Work to complete: Output the listing exactly, leaving nothing out.

[Materials provided]

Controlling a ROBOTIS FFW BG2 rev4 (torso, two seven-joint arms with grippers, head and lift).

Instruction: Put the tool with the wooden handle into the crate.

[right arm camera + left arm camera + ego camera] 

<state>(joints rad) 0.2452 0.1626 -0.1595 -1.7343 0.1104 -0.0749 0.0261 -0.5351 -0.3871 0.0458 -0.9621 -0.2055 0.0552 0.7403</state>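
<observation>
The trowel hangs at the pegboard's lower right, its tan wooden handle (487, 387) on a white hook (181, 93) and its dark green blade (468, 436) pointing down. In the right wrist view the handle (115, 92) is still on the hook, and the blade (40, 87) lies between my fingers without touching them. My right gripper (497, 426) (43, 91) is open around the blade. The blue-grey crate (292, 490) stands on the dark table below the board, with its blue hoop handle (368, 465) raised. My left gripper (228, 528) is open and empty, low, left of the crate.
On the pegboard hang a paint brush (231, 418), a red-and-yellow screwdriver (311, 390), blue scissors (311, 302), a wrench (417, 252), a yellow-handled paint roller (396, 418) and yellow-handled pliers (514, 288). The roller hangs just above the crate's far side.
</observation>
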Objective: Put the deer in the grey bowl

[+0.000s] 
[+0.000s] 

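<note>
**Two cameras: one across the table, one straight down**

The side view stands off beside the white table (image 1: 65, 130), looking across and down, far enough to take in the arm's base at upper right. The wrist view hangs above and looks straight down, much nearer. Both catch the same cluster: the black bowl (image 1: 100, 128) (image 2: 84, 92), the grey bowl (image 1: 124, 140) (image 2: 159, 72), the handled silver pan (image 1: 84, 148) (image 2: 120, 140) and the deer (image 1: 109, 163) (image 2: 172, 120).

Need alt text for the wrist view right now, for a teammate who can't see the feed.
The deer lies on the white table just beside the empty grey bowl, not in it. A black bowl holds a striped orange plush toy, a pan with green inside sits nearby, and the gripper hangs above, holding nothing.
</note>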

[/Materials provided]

Exercise result:
Controlling a ROBOTIS FFW BG2 rev4 (torso, two seven-joint arms with grippers, head and lift).

Instruction: Put the tool with the wooden handle into the crate.

[right arm camera + left arm camera + ego camera] 

<state>(joints rad) 0.2452 0.1626 -0.1595 -1.7343 0.1104 -0.0749 0.0261 -0.5351 -0.3871 0.0458 -0.9621 -0.2055 0.0552 0.7403</state>
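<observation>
The trowel hangs at the pegboard's lower right, its tan wooden handle (487, 387) on a white hook (181, 93) and its dark green blade (468, 436) pointing down. In the right wrist view the handle (115, 92) is still on the hook, and the blade (40, 87) lies between my fingers without touching them. My right gripper (497, 426) (43, 91) is open around the blade. The blue-grey crate (292, 490) stands on the dark table below the board, with its blue hoop handle (368, 465) raised. My left gripper (228, 528) is open and empty, low, left of the crate.
On the pegboard hang a paint brush (231, 418), a red-and-yellow screwdriver (311, 390), blue scissors (311, 302), a wrench (417, 252), a yellow-handled paint roller (396, 418) and yellow-handled pliers (514, 288). The roller hangs just above the crate's far side.
</observation>
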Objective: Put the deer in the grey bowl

[+0.000s] 
[+0.000s] 

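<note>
**Two cameras: one across the table, one straight down**

The side view stands off beside the white table (image 1: 65, 130), looking across and down, far enough to take in the arm's base at upper right. The wrist view hangs above and looks straight down, much nearer. Both catch the same cluster: the black bowl (image 1: 100, 128) (image 2: 84, 92), the grey bowl (image 1: 124, 140) (image 2: 159, 72), the handled silver pan (image 1: 84, 148) (image 2: 120, 140) and the deer (image 1: 109, 163) (image 2: 172, 120).

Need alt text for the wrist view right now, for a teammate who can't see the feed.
The deer lies on the white table just beside the empty grey bowl, not in it. A black bowl holds a striped orange plush toy, a pan with green inside sits nearby, and the gripper hangs above, holding nothing.
</note>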

Nothing remains to add to the answer.